Pick out all lines in the listing holding the string "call" and copy them.

=== Begin Enclosure ===

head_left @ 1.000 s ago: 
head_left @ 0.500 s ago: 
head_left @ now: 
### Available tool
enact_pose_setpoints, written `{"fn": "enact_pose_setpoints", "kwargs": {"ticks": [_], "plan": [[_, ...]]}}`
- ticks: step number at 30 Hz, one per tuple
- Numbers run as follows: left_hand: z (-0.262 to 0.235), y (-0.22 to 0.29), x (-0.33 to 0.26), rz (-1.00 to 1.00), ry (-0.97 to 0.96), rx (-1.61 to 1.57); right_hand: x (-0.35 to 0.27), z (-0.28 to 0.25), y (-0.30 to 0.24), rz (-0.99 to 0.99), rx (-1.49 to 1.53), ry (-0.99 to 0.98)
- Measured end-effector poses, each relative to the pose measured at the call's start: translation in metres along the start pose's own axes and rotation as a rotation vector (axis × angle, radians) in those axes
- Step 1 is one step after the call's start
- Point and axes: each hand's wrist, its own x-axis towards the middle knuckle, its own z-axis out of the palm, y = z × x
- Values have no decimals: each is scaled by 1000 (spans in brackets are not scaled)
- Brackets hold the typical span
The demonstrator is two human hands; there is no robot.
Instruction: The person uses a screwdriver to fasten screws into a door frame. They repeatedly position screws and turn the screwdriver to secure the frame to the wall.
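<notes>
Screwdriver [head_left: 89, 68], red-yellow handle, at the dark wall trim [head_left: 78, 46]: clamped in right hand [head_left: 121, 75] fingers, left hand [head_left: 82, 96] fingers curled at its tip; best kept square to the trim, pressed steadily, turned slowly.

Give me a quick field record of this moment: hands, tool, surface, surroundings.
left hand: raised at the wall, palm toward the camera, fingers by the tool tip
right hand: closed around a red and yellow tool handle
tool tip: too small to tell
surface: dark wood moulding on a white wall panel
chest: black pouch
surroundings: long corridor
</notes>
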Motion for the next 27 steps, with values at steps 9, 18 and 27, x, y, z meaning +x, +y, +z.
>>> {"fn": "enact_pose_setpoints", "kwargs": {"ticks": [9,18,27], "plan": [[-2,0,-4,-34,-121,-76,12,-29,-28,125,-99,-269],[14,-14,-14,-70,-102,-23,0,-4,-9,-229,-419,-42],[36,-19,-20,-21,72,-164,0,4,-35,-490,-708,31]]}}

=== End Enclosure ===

* ANSWER TO THIS EXERCISE *
- Measured end-effector poses, each relative to the pose measured at the call's start: translation in metres along the start pose's own axes and rotation as a rotation vector (axis × angle, radians) in those axes
- Step 1 is one step after the call's start

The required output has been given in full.